Приободренный надеждой, он благожелательно изрек, обращаясь к монаху:
– Входи, мил человек, присаживайся, в ногах, как говорится, правды нет.
– Благодарствую, ваша милость, только люди мы простые, не с руки нам пред князьями сидеть, я уж лучше постою, – ответил тот, тая насмешку в черных, словно уголь, с вороватым блеском глазах.
– Как знаешь, – помрачнел Дмитрий Михайлович.
– Игуменья сказала, что ты видел, кто именье Новосильцевых громил.

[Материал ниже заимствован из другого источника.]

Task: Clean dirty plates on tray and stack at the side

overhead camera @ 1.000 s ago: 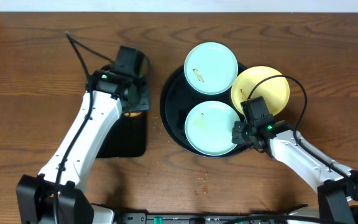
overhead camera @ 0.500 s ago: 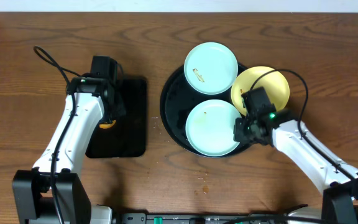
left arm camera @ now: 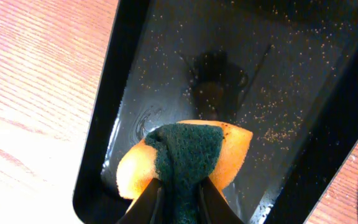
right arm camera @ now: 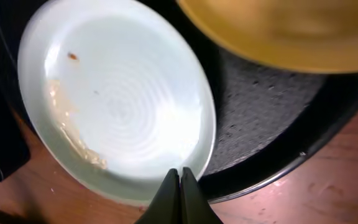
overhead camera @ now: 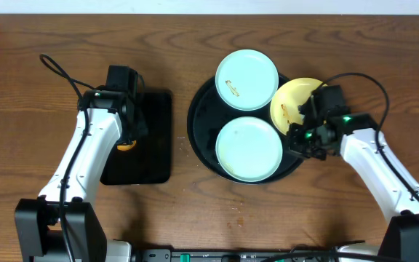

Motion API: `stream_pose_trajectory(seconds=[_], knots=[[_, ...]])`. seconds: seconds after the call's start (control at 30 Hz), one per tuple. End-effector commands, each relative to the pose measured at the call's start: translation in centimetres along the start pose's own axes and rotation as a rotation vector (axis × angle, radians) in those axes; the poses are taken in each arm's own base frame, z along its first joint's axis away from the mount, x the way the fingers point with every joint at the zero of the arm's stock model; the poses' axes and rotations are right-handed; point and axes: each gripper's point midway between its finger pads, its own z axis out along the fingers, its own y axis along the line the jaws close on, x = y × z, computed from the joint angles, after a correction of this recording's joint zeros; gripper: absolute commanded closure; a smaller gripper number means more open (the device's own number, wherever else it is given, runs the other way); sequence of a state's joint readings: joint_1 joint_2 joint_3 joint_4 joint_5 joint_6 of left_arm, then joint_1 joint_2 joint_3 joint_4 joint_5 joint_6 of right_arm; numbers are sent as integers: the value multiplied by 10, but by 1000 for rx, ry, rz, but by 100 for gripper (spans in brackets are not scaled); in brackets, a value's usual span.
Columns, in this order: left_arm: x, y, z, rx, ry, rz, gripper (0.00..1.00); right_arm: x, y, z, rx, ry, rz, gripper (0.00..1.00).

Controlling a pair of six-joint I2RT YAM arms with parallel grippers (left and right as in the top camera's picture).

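Note:
Three plates lie on the round black tray (overhead camera: 197, 124). One aqua plate (overhead camera: 247, 70) with a brown smear is at the back. A second aqua plate (overhead camera: 249, 149) is at the front and shows a pale smear in the right wrist view (right arm camera: 123, 106). The yellow plate (overhead camera: 297, 98) leans on the tray's right rim, partly under my right arm. My right gripper (overhead camera: 291, 143) is shut and empty, its tips (right arm camera: 180, 173) just over the front plate's right edge. My left gripper (overhead camera: 126, 137) is shut on an orange sponge with a green pad (left arm camera: 188, 152).
A smaller rectangular black tray (overhead camera: 148, 156) lies left of the round tray; the sponge hangs over its left part (left arm camera: 278, 74). A black cable (overhead camera: 53, 67) runs across the wood tabletop (overhead camera: 20, 131) behind the left arm.
The left arm swung left with the sponge a second ago and has held still since. The right gripper has drawn back to the right, from over the front aqua plate to its right edge.

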State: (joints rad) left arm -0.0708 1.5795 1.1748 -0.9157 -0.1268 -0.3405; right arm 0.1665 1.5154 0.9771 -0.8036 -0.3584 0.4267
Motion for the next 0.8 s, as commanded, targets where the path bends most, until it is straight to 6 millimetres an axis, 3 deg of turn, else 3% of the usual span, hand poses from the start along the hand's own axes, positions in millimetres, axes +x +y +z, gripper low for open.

– Конечно, видел, коли сам в погроме том участвовал, – без утайки ответил чернец.
– Ну, так рассказывай.
– Да рассказывать-то шибко не о чем, будто сам не знаешь, как наш Грозный-государь ослушников карает, – вздохнул раскаявшийся грешник и с явной неохотой начал свое повествование – Почитай, уж лет пятнадцать назад это было. Как-то осенью, после вечерней молитвы, заявился в трапезную Грязной, прервал хмельной кураж да огласил царев указ – назавтра ехать в вотчину Романа Новосильцева, что стоит у Коломенской дороги, и доставить изменника в Москву, на расправу.
– Что-то не пойму, – перебил монаха Новосильцев. – То про молитву, то про хмельной кураж вещаешь?
– Одно другому не помеха, – со снисходительной усмешкой пояснил монах. – По крайней мере, в кромешном войске было так заведено. Мы ж, опричники, святою братией считались, а игуменом у нас сам Иван Васильевич состоял. Так вот, крикнул Васька охотников мятежного князя ловить. Желающих нашлось – хоть отбавляй. Ну, понятно дело, и я средь них. В путь отправились на следующий день. Предводительствовал нами все тот же Грязной, да еще его племянник, тоже Васька. Ближе к сумеркам до места добрались, но до времени в лесу таились. Лишь когда совсем стемнело и все огни в имении погасли, пошли на приступ. Хотя, какой там приступ, так, одно название. Челядь княжеская как только нас увидела, сразу по углам попряталась. И то сказать, кто ж решится на верных слуг царевых руку поднять. Правда, князь Роман за сабельку схватился, когда мы в его опочивальню ворвались, но что толку-то. Скрутили да на Москву свезли. Вот и все, пожалуй.